-- Provided data follows --
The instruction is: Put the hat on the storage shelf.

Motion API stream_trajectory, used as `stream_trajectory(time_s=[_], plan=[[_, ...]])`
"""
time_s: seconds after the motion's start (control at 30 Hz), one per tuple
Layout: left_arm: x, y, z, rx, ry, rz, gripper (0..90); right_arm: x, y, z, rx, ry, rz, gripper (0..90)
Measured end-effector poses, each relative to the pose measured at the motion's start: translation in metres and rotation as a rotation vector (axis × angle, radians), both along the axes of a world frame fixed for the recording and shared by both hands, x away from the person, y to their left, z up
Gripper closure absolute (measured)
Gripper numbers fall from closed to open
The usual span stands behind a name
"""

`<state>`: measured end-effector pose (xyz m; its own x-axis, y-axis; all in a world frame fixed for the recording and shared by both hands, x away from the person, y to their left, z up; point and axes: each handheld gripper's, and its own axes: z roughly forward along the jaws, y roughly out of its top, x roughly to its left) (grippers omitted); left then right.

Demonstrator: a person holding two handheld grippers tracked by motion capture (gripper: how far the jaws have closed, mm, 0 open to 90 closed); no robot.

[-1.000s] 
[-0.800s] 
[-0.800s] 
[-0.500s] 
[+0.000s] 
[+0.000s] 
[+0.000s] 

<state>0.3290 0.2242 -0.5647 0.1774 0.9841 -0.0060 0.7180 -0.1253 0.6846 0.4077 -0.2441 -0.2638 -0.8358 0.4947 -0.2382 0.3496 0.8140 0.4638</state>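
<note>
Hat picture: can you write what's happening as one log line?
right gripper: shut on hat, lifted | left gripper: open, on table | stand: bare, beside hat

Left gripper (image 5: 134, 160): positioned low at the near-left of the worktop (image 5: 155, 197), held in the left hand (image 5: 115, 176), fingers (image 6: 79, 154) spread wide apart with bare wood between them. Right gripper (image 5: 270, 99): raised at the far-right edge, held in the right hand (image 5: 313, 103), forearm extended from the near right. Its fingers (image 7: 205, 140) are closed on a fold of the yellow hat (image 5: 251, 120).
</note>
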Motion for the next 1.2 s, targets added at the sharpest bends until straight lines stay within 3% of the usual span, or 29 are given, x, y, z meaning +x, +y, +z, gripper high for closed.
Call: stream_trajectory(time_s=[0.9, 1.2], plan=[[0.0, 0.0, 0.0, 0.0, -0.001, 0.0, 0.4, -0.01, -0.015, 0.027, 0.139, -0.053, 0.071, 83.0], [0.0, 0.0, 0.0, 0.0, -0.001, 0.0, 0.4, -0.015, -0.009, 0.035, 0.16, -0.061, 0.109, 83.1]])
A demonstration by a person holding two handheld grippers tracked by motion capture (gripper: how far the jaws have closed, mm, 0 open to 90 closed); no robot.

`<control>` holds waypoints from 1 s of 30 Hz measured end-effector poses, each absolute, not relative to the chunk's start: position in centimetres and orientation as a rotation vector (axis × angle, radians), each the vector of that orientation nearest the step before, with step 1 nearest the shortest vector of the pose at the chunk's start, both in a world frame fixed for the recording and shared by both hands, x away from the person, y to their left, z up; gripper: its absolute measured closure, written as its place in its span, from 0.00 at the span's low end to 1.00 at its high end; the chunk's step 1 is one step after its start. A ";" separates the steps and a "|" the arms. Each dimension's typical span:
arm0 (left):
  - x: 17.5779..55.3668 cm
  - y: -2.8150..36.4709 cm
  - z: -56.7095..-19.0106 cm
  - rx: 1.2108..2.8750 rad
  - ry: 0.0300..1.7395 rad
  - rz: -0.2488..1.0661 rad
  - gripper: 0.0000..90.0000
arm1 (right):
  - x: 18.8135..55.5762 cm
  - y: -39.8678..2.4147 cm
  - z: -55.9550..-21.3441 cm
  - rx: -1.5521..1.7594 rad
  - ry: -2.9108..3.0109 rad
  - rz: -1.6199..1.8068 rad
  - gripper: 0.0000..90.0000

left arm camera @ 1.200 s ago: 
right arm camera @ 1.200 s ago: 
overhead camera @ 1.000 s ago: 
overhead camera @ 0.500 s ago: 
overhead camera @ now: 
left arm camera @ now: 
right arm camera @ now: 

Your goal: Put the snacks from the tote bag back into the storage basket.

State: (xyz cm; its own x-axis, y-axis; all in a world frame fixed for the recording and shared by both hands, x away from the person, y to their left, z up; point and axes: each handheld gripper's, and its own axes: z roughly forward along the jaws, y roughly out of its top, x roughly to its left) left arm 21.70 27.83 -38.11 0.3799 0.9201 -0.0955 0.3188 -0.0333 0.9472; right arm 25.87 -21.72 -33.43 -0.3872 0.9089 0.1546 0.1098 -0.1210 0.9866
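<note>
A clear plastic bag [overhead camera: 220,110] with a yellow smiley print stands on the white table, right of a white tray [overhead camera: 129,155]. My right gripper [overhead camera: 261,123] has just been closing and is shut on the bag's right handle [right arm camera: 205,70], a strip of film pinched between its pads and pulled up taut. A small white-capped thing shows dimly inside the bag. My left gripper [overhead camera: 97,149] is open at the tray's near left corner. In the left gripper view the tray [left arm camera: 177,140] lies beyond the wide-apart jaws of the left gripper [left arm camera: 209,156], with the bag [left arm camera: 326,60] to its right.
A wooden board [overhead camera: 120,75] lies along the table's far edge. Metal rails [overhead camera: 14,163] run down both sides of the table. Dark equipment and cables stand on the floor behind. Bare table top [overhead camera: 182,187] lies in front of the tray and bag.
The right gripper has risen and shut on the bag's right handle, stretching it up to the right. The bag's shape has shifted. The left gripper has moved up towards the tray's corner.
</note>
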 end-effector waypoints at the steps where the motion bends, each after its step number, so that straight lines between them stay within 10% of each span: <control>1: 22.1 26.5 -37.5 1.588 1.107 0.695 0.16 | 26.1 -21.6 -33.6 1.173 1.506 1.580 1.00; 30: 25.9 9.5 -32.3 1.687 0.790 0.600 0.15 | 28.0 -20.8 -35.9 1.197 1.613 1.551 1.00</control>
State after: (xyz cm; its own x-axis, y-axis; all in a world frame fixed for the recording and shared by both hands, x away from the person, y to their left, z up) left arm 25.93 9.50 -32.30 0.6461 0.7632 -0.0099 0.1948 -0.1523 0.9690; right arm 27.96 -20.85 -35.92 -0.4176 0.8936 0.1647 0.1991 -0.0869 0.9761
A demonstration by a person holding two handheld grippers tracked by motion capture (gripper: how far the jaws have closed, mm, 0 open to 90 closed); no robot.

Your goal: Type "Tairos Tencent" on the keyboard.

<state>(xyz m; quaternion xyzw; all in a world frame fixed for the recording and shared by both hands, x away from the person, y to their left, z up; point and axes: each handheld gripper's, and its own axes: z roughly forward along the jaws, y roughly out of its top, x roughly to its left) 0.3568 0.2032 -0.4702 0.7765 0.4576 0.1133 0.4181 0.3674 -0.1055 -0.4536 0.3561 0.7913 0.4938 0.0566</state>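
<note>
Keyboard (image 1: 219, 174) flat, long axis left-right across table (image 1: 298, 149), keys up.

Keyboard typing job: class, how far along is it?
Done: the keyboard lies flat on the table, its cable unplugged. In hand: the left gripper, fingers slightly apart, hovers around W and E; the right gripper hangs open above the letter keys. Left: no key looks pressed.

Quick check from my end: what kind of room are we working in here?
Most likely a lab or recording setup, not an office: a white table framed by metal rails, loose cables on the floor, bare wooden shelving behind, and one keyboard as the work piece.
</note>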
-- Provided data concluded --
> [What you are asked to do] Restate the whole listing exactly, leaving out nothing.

> [Answer box]
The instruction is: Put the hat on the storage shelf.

Motion API stream_trajectory, used as `stream_trajectory(time_s=[_], plan=[[_, ...]])`
"""
time_s: seconds after the motion's start (control at 30 Hz), one per tuple
Layout: left_arm: x, y, z, rx, ry, rz, gripper (0..90); right_arm: x, y, z, rx, ry, rz, gripper (0..90)
Measured end-effector poses, each relative to the pose measured at the motion's start: translation in metres and rotation as a rotation vector (axis × angle, radians), both along the axes of a world frame fixed for the recording and shared by both hands, x away from the person, y to their left, z up
Gripper closure absolute (measured)
Gripper numbers fall from closed to open
The usual span stands behind a name
"""

`<state>`: measured end-effector pose (xyz m; its own x-axis, y-axis; all in a world frame fixed for the recording and shared by both hands, x away from the person, y to their left, z up; point and axes: each handheld gripper's, and its own axes: z roughly forward along the jaws, y roughly out of its top, x roughly to its left) (grippers omitted); left then right.

Demonstrator: a person holding two handheld grippers tracked by motion capture (gripper: how far the jaws have closed, mm, 0 open to 90 closed); no robot.

[-1.000s] 
[-0.800s] 
[-0.800s] 
[-0.500s] 
[+0.000s] 
[+0.000s] 
[+0.000s] 

<state>0.3290 0.2242 -0.5647 0.1774 0.9841 -0.0060 0.7180 -0.1253 0.6846 0.4077 -0.2441 -0.2638 -0.8358 0.4947 -0.2382 0.3496 0.8140 0.4638</state>
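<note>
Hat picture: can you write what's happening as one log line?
right gripper: shut on hat, lifted | left gripper: open, on table | stand: bare, beside hat

Left gripper (image 5: 134, 160): positioned low at the near-left of the worktop (image 5: 155, 197), held in the left hand (image 5: 115, 176), fingers (image 6: 79, 154) spread wide apart with bare wood between them. Right gripper (image 5: 270, 99): raised at the far-right edge, held in the right hand (image 5: 313, 103), forearm extended from the near right. Its fingers (image 7: 205, 140) are closed on a fold of the yellow hat (image 5: 251, 120).
</note>
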Motion for the next 1.2 s, targets added at the sharpest bends until straight lines stay within 3% of the usual span, or 29 are given, x, y, z meaning +x, +y, +z, gripper high for closed.
Call: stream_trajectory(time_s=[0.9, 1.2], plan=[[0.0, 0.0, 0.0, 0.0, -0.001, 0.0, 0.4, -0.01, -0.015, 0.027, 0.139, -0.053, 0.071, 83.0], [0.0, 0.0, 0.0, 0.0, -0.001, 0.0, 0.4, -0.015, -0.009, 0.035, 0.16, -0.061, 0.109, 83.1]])
A demonstration by a person holding two handheld grippers tracked by motion capture (gripper: how far the jaws have closed, mm, 0 open to 90 closed); no robot.

`<control>` holds waypoints from 1 s of 30 Hz measured end-effector poses, each absolute, not relative to the chunk's start: position in centimetres and orientation as a rotation vector (axis × angle, radians), each the vector of that orientation nearest the step before, with step 1 nearest the shortest vector of the pose at the chunk's start, both in a world frame fixed for the recording and shared by both hands, x away from the person, y to their left, z up; gripper: its absolute measured closure, written as its place in its span, from 0.00 at the span's low end to 1.00 at its high end; the chunk's step 1 is one step after its start. A ";" separates the steps and a "|" the arms. Each dimension's typical span:
arm0 (left):
  - x: 17.5779..55.3668 cm
  - y: -2.8150..36.4709 cm
  - z: -56.7095..-19.0106 cm
  - rx: 1.2108..2.8750 rad
  - ry: 0.0300..1.7395 rad
  - rz: -0.2488..1.0661 rad
  - gripper: 0.0000..90.0000
arm1 (right):
  - x: 18.8135..55.5762 cm
  - y: -39.8678..2.4147 cm
  - z: -55.9550..-21.3441 cm
  - rx: -1.5521..1.7594 rad
  - ry: -2.9108..3.0109 rad
  - rz: -1.6199..1.8068 rad
  - gripper: 0.0000..90.0000

left arm camera @ 1.200 s ago: 
right arm camera @ 1.200 s ago: 
overhead camera @ 1.000 s ago: 
overhead camera @ 0.500 s ago: 
overhead camera @ now: 
left arm camera @ now: 
right arm camera @ now: 

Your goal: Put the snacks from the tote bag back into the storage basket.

State: (xyz cm; its own x-axis, y-axis; all in a world frame fixed for the recording and shared by both hands, x away from the person, y to their left, z up; point and axes: each handheld gripper's, and its own axes: z roughly forward along the jaws, y roughly out of its top, x roughly to its left) left arm 21.70 27.83 -38.11 0.3799 0.9201 -0.0955 0.3188 -0.0333 0.9472; right arm 25.87 -21.72 -33.43 -0.3872 0.9089 0.1546 0.1098 -0.1210 0.9866
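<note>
A clear plastic bag [overhead camera: 220,110] with a yellow smiley print stands on the white table, right of a white tray [overhead camera: 129,155]. My right gripper [overhead camera: 261,123] has just been closing and is shut on the bag's right handle [right arm camera: 205,70], a strip of film pinched between its pads and pulled up taut. A small white-capped thing shows dimly inside the bag. My left gripper [overhead camera: 97,149] is open at the tray's near left corner. In the left gripper view the tray [left arm camera: 177,140] lies beyond the wide-apart jaws of the left gripper [left arm camera: 209,156], with the bag [left arm camera: 326,60] to its right.
A wooden board [overhead camera: 120,75] lies along the table's far edge. Metal rails [overhead camera: 14,163] run down both sides of the table. Dark equipment and cables stand on the floor behind. Bare table top [overhead camera: 182,187] lies in front of the tray and bag.
The right gripper has risen and shut on the bag's right handle, stretching it up to the right. The bag's shape has shifted. The left gripper has moved up towards the tray's corner.
</note>
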 end-effector waypoints at the steps where the motion bends, each after its step number, so that straight lines between them stay within 10% of each span: <control>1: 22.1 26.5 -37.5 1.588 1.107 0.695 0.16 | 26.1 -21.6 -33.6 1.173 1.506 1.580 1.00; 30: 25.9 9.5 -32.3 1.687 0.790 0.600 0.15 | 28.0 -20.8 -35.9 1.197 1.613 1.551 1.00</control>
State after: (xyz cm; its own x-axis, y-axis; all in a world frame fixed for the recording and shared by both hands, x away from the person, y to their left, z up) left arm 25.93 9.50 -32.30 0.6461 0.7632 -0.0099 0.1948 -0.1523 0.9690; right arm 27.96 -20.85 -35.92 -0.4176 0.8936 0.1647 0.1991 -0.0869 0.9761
A demonstration by a person holding two handheld grippers tracked by motion capture (gripper: how far the jaws have closed, mm, 0 open to 90 closed); no robot.

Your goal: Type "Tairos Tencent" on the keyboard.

<state>(xyz m; quaternion xyzw; all in a world frame fixed for the recording and shared by both hands, x away from the person, y to their left, z up; point and axes: each handheld gripper's, and its own axes: z roughly forward along the jaws, y roughly out of its top, x roughly to its left) 0.3568 0.2032 -0.4702 0.7765 0.4576 0.1133 0.4181 0.3674 -0.1055 -0.4536 0.3561 0.7913 0.4938 0.0566</state>
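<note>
Keyboard (image 1: 219, 174) flat, long axis left-right across table (image 1: 298, 149), keys up.

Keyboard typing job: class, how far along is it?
Done: the keyboard lies flat on the table, its cable unplugged. In hand: the left gripper, fingers slightly apart, hovers around W and E; the right gripper hangs open above the letter keys. Left: no key looks pressed.

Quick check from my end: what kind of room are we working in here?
Most likely a lab or recording setup, not an office: a white table framed by metal rails, loose cables on the floor, bare wooden shelving behind, and one keyboard as the work piece.
</note>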

The work on this exercise is done.